R Programming/Random Number Generation

From Wikibooks, open books for an open world
Jump to navigation Jump to search

Random Number Generators[edit | edit source]

To a very high degree computers are deterministic and therefore are not a reliable source of significant amounts of random values. In general pseudo random number generators are used. The default algorithm in R is Mersenne-Twister but a long list of methods is available. See the help of RNGkind() to learn about random number generators.

?RNGkind

It is possible to use true random numbers. Some of them are collected on random.org (link). The random (link) package gives an access to them.

Randu[edit | edit source]

Randu is an old linear congruential pseudorandom number generator. There is a dataset generated with Randu in the datasets package. The function which is used to generate the dataset is in the help of this page.

library("datasets")
?randu

Seed[edit | edit source]

A pseudo random number generator is an algorithm based on a starting point called "seed". If you want to perform an exact replication of your program, you have to specify the seed using the function set.seed(). The argument of set.seed has to be an integer.

> set.seed(1)
> runif(1)
[1] 0.2655087
> set.seed(1)
> runif(1)
[1] 0.2655087

Sampling in a vector[edit | edit source]

Toss 10 coins

> sample(0:1,10,replace=T)
 [1] 1 0 0 0 1 0 0 1 1 1

Roll 10 dice

> sample(1:6,10,replace=T)
 [1] 4 1 5 3 2 5 5 6 3 2

play lottery (6 random numbers out of 49 without replacement)

> sample(1:49,6,replace=F)
[1] 18 35 29  1 33 11


You can sample in a multinomial distribution :

>mydat <- sample(1:4,1000,rep=TRUE,prob=c(.2,.3,.2,.3))
>table(mydat)

Sampling in a standard univariate distribution[edit | edit source]

You can use rnorm, rt, etc.

Misspecified argument[edit | edit source]

Note that if you put as argument of rnorm a vector instead of a number, R takes by default the length of the vector instead of returning an error.

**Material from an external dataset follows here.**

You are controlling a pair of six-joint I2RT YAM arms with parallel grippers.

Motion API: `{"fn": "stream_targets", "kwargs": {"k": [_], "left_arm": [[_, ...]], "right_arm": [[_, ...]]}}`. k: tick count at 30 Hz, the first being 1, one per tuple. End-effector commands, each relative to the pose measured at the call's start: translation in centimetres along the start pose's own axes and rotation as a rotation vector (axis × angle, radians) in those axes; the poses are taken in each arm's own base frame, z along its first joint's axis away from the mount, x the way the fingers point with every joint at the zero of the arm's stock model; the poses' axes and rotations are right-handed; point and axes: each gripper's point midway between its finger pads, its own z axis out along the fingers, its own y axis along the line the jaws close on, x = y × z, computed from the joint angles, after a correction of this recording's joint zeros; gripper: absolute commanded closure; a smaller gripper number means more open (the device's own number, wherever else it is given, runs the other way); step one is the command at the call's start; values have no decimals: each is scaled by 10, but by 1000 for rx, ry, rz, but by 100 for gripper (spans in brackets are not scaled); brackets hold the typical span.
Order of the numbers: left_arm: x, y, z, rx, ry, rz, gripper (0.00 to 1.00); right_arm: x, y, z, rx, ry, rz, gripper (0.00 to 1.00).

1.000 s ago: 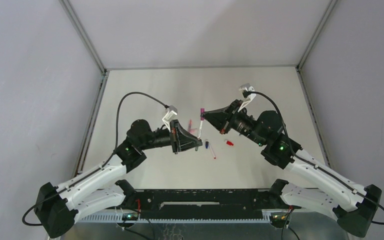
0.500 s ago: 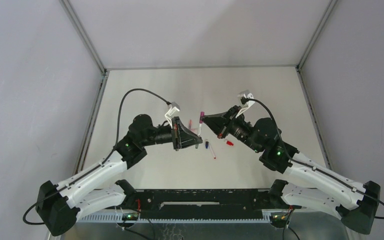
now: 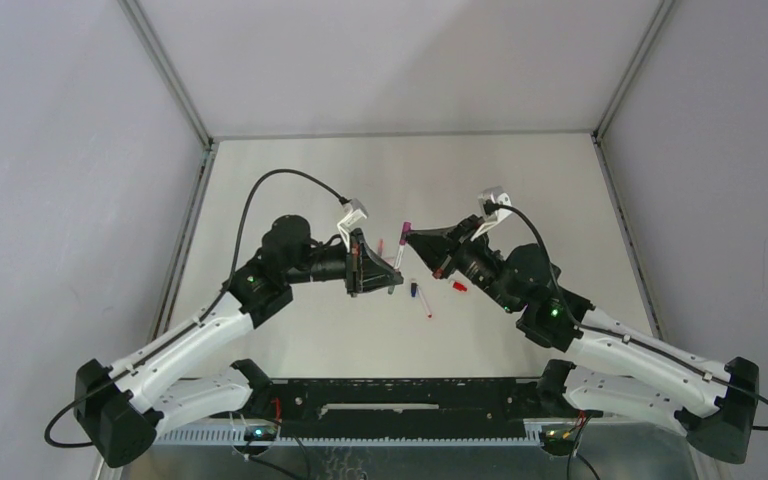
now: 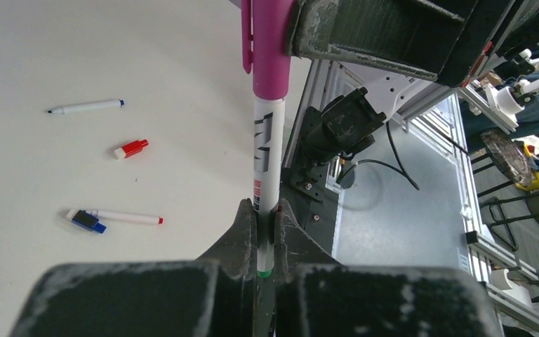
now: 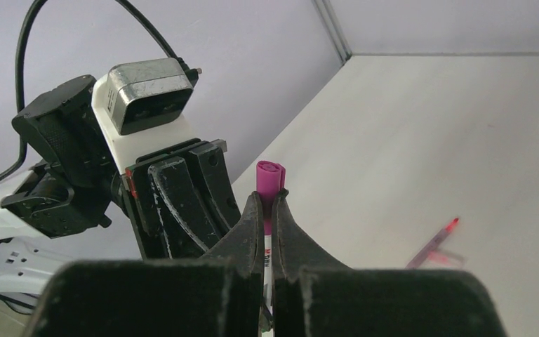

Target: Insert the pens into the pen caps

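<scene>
Grey walls [image 3: 60, 150] stand around a pale table [image 3: 520, 180], and both arms meet in the air above the middle of it. The left gripper [image 4: 263, 212] is pressed tight on the lower end of a white marker pen [image 4: 268, 154] and holds it off the table. The right gripper [image 5: 267, 205] pinches the magenta cap [image 5: 269, 175] at the other end of the same pen. In the left wrist view the cap sits over the pen's tip, in line with the barrel. So I think the step in hand is pushing this pen into its cap. I cannot tell if it is all the way on. The next move likely needs both arms to push straight toward each other without bending the pen. Then one side can let go. Down on the table lie a red cap [image 4: 132, 147], a blue-tipped pen [image 4: 84, 107] and a pinkish pen [image 5: 435, 242]. A blue cap [image 4: 84, 220] lies at the end of a red-tipped pen [image 4: 130, 217], on it or just beside it, I cannot tell which.
</scene>
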Motion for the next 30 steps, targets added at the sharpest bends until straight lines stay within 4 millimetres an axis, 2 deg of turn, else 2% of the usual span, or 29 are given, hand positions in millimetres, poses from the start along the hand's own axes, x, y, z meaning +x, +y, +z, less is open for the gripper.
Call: {"fn": "stream_targets", "kwargs": {"k": [1,2,3,4,5,6,8,10,14,18,25,30], "left_arm": [[-38,-4,0,-10,-103,115,100],[-30,-2,1,-15,-84,109,100],[-24,0,2,-19,-70,101,100],[-18,3,3,-24,-59,94,100],[-12,4,4,-26,-46,87,100],[-7,5,5,-28,-37,81,100],[1,8,6,-33,-23,71,100],[7,10,7,-34,-12,62,100],[14,13,10,-33,6,52,100],[15,13,12,-31,5,50,100],[12,13,14,-28,-4,51,100],[8,10,13,-23,-13,59,100]], "right_arm": [[23,3,-4,-40,114,-51,100],[15,2,-2,-40,99,-59,98],[7,2,-1,-42,83,-66,89],[-2,2,1,-44,64,-78,75],[-9,2,3,-43,51,-85,54],[-16,1,4,-42,38,-90,43],[-31,0,7,-38,8,-99,26],[-41,2,7,-58,-7,-102,17],[-55,-2,9,-62,-29,-101,16],[-55,-4,11,-68,-21,-102,19],[-29,1,19,-100,65,-83,27],[-13,4,22,-106,115,-74,46]]}}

Here is an example :

x <- rnorm(10) # Sample a normal random vector
set.seed(1) # use the seed
z <- rnorm(x) # put a vector instead of a number as an argument of rnorm
set.seed(1) # initialize the seed again
z2 <- rnorm(length(x)) # sample in a vector with the same length as x
plot(z2,z) # check that z and z2 are the same

Inverse CDF method[edit | edit source]

  • If you know the inverse CDF (quantile function), you can generate the random variable by sampling in the standard uniform distribution and transforming using the CDF.

For instance, if you want to simulate from a standard normal distribution, you can simulate from a standard uniform and transform it using the quantile function of the normal distribution.

N <- 100
qnorm(runif(N))

This gives the same results as the rnorm() function but the computing time is higher :

> N <- 10^7
> system.time(qnorm(runif(N)))
   user  system elapsed 
   1.67    0.00    1.70 
> system.time(rnorm(N)) 
   user  system elapsed 
   1.50    0.00    1.51 

Importance sampling[edit | edit source]

Metropolis algorithm[edit | edit source]

Gibbs algorithm[edit | edit source]

Quasi random numbers[edit | edit source]

Sometimes you need to generate quasi random sequences. The randtoolbox library provides several quasi random number generators.

See also sHalton() and QUnif() (sfsmisc).

> library(randtoolbox)
> halton(10, dim = 2, init = TRUE, normal = FALSE, usetime = FALSE)
        [,1]       [,2]
 [1,] 0.5000 0.33333333
 [2,] 0.2500 0.66666667
 [3,] 0.7500 0.11111111
 [4,] 0.1250 0.44444444
 [5,] 0.6250 0.77777778
 [6,] 0.3750 0.22222222
 [7,] 0.8750 0.55555556
 [8,] 0.0625 0.88888889
 [9,] 0.5625 0.03703704
[10,] 0.3125 0.37037037

You can compare Halton draws with the standard R (pseudo) random number generator. Halton draws are much more systematic.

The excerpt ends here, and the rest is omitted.